High-profile brands using AxleHire include meal-kit makers HelloFresh and Blue Apron and retailers as large as Ikea. The 5-year-old company’s bread-and-butter clients are grocers, pharmacies and e-commerce businesses in major cities up and down the West Coast, as well as in New York City — the regions hit hardest by coronavirus thus far.
“Right now, we’re one of the most flexible logistics companies in terms of handling this,” says Daniel Sokolovsky, Founder and CEO of AxleHire. “Our clients are praising us. As we speak, UPS and FedEx are refusing to deliver their packages.”
Indeed, logistics companies — and especially last-mile services like AxleHire — are playing an increasingly central part in sustaining economies that have been crippled by the pandemic. And just like Amazon and Walmart, both of which are collectively hiring hundreds of thousands of workers in the current crisis, AxleHire is also giving the rapidly growing numbers of unemployed the chance to generate much-needed income.

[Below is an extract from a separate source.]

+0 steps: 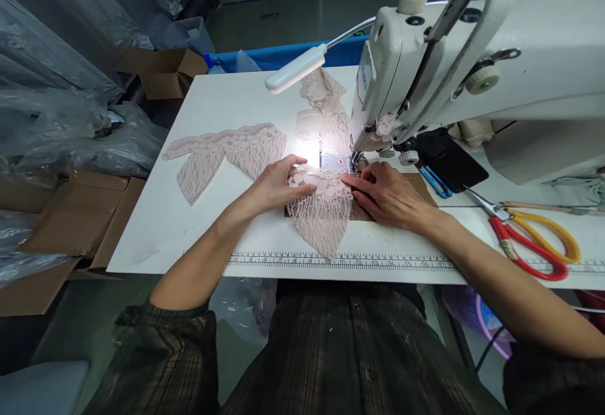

Over the past month, the company has brought thousands of new drivers and warehouse workers onto its platform. AxleHire expects to add 1,000 workers here in the Bay Area alone, Daniel told a local TV station.
As Daniel describes it, AxleHire is a company that is one-half software and one-half operations. People sign up to be drivers through its app, which also is how retailers request deliveries to their customers. The software takes care of the rest, from paying drivers and tracking mistakes to automating backend processes like sorting packages and sequencing routes.
The technological core allows for rapid scale up, and people are brought onto the platform or into headquarters to fill in any gaps not covered by the software. And right now, there’s plenty of physical work to go around.
But the current crisis is also a time to innovate. One of the newest features AxleHire has launched is a no-touch delivery option, which allows both the driver and customer to minimize human contact by verifying receipt and identity via the app. Customers can now give drivers instructions such as where to leave a package or what access code to use to enter a gated residence.
It’s not that the pandemic caused the company to shift its business strategy. It has had the opposite effect: accelerating initiatives that were already planned. And this has only strengthened Daniel’s belief in AxleHire’s importance to the economy and the community.
There was no greater proof of that than when the Bay Area’s first shelter-in-place orders were announced last month. This prompted Daniel to pull up the ordinance online to read it for himself.
Actually, he took a screenshot — because there, at the top of the order, read a phrase that described AxleHire to a T. Among the entities deemed essential to people’s public health, the first line read: “Businesses that ship or deliver groceries, food, goods or services to residences.”
Not only has this crisis underscored the importance of logistics in modern life, it is catalyzing innovation across essential industries. It has also intensified our desire to work alongside ambitious founders at a time when we truly need their skills, passion and tenacity.
Let’s all roll up our sleeves and transform the verticals that need it the most.